Berlin, den 10. Juni 2006          

„[...] Glaubt der Rundfunk in seiner Verantwortung nur für den Hörer da sein zu sollen, so wird er zum Spielball vager Wünsche, denen, wenn man sie recht betrachtet, eine gewisse Uniformität eignet, die zunächst auf nichts als Zerstreuung aus ist. Zerstreuung aber ist das Gegenteil von Gestaltung, das heißt in unserem Sinne von Lebensgestaltung, zu der der Rundfunk als ein kulturelles Instrument der Zeit mithelfen soll. Denn was sich zerstreut, begibt sich ins Leere. [...]“
(Friedrich Bischoff, 1. Intendant des SWF Baden-Baden 1949 (!))

Offener Brief der Initiative NEUE MUSIK IN DEN RBB

Sehr geehrte Frau Reim,

gestatten Sie, daß wir - die Unterzeichnenden - unsere tiefe Besorgnis über einige Entwicklungen im Programm des rbb-Kulturradios zum Ausdruck bringen.
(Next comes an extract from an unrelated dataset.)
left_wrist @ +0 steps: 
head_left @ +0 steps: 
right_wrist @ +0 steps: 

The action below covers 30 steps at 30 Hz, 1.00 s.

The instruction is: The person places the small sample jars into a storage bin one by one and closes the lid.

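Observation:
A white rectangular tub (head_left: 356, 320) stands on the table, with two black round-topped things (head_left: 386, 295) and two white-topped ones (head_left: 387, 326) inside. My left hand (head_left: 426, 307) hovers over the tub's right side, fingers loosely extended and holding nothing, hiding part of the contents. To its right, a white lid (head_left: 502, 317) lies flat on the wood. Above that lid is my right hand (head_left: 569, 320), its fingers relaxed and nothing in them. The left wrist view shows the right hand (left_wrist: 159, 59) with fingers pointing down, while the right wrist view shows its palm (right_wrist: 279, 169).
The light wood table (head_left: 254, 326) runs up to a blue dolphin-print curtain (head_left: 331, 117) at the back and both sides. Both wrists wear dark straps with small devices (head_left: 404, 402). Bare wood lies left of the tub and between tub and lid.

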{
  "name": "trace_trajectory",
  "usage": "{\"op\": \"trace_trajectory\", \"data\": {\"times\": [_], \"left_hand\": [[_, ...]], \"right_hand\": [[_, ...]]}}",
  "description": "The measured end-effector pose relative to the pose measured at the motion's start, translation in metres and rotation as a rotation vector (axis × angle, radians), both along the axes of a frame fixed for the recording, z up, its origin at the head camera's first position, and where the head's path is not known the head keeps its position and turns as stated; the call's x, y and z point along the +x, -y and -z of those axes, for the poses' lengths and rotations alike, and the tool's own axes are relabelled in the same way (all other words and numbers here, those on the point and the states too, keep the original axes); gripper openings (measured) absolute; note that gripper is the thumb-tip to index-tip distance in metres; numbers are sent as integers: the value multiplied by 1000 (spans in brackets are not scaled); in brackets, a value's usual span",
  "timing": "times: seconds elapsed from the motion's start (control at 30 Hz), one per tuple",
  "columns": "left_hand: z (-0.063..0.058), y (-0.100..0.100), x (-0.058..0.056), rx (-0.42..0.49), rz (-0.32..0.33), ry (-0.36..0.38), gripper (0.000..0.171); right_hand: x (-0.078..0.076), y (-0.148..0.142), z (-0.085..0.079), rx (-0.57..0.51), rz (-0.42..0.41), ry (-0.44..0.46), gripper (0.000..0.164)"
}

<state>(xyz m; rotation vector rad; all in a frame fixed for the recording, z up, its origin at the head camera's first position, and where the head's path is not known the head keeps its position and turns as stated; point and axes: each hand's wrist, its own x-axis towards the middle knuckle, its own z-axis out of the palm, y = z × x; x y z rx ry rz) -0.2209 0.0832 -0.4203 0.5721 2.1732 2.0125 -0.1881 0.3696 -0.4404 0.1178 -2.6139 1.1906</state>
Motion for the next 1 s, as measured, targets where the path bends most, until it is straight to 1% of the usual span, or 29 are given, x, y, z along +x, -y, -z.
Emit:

Sie haben damit zu tun, was jüngst ein Radiohörer treffend sagte: „Die Musik, die ich in der Regel im Radio zu hören kriege, nimmt mich und meine Gedanken nicht ernst. Die neue Musik mag ich zwar nicht, aber hier werde ich wenigstens ernst genommen.“ Lassen Sie uns dieses „ernst nehmen“ ernst nehmen!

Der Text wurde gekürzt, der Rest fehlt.